All participants will be monitored for 3 consecutive routine large volume paracenteses. The 3 periods (LVP's) of this study will differ in administration of volume replacement solution. First LVP will be with intravenous albumin (12.5gm 25% Human Albumin for every 2 liters removed), 2nd LVP with administration 1 unit of FFP for every 2 liters removed for the first 4 liters followed by 12.5gm 25% albumin for every subsequent 2 liters removed, and 3rd LVP again with administration of intravenous albumin. The first LVP serves as the study entry time period and also as a control period for the same patient.
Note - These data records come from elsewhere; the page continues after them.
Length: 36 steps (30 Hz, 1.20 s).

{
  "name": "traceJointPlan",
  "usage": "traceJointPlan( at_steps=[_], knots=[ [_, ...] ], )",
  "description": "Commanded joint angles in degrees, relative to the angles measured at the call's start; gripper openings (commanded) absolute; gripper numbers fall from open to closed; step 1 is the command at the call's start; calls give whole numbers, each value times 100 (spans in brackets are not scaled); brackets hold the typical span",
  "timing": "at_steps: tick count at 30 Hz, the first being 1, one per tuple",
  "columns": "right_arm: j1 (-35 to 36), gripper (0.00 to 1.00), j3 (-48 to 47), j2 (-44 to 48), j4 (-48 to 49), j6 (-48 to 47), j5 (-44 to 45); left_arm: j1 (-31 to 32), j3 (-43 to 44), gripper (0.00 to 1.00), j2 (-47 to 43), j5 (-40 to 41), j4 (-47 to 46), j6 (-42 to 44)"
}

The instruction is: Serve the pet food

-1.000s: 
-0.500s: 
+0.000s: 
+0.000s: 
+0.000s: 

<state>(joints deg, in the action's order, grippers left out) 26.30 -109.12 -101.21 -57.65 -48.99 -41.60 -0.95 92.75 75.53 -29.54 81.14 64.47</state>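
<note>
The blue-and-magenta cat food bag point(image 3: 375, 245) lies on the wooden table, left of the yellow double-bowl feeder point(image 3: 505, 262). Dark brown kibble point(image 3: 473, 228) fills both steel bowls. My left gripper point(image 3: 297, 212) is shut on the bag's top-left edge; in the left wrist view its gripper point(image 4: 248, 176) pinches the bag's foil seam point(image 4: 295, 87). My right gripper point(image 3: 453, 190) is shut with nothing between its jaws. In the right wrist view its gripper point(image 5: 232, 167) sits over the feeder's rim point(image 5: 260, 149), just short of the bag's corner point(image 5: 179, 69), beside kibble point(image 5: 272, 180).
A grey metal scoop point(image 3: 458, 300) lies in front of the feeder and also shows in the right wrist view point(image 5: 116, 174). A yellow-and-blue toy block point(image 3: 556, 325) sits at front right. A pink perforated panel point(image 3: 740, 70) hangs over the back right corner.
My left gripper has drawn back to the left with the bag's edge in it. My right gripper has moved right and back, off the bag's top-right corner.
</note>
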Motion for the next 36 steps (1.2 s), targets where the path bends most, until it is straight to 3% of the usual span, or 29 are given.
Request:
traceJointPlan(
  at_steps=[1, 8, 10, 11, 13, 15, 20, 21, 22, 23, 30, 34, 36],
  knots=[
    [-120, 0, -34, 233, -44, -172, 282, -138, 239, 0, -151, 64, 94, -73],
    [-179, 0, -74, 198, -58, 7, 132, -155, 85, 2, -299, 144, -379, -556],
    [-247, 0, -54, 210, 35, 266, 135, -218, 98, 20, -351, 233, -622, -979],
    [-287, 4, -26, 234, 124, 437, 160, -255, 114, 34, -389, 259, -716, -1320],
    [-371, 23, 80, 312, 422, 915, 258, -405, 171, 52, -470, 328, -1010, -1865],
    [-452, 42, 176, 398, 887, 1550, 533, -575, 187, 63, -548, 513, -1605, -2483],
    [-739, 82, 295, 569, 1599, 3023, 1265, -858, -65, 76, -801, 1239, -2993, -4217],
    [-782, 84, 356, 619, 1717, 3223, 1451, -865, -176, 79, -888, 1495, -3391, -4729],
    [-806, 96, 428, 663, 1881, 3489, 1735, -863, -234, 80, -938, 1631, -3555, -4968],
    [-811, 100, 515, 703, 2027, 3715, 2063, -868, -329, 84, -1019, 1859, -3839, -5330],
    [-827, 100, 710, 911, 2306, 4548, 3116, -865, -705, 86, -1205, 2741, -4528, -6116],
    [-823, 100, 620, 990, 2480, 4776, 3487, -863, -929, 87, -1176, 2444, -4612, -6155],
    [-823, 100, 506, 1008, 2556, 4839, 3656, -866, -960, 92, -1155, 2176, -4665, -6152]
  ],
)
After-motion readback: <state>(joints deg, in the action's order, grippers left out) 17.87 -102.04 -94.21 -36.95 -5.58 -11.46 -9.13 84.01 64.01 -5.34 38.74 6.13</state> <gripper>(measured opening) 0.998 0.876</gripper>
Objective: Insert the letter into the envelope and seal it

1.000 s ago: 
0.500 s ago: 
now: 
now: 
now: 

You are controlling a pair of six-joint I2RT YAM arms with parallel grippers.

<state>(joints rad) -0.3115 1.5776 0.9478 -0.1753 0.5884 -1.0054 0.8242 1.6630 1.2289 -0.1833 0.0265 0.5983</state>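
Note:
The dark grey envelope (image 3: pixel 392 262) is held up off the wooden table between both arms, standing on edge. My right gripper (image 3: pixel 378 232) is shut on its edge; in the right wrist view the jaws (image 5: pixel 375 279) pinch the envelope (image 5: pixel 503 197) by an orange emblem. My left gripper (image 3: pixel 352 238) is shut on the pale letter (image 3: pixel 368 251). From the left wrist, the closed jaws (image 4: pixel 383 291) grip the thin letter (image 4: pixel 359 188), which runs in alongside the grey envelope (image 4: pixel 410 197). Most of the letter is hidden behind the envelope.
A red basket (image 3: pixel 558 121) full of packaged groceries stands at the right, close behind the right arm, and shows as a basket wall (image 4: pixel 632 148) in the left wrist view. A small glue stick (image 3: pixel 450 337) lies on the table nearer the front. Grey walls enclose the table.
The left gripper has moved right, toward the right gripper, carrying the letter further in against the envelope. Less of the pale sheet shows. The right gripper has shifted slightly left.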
The second LVP is to test the new intervention with FFP. The third LVP is included so that we can monitor the patient's status.

Albumin or FFP administration:

Albumin administration:

50ml of 25% albumin for every 2L removed

FFP administration:

2 units of FFP for the first 4L removed followed by 50ml of 25% albumin for every additional 2L removed FFP will be supplied by the Blood Bank and albumin from the pharmacy at Montefiore Medical Center.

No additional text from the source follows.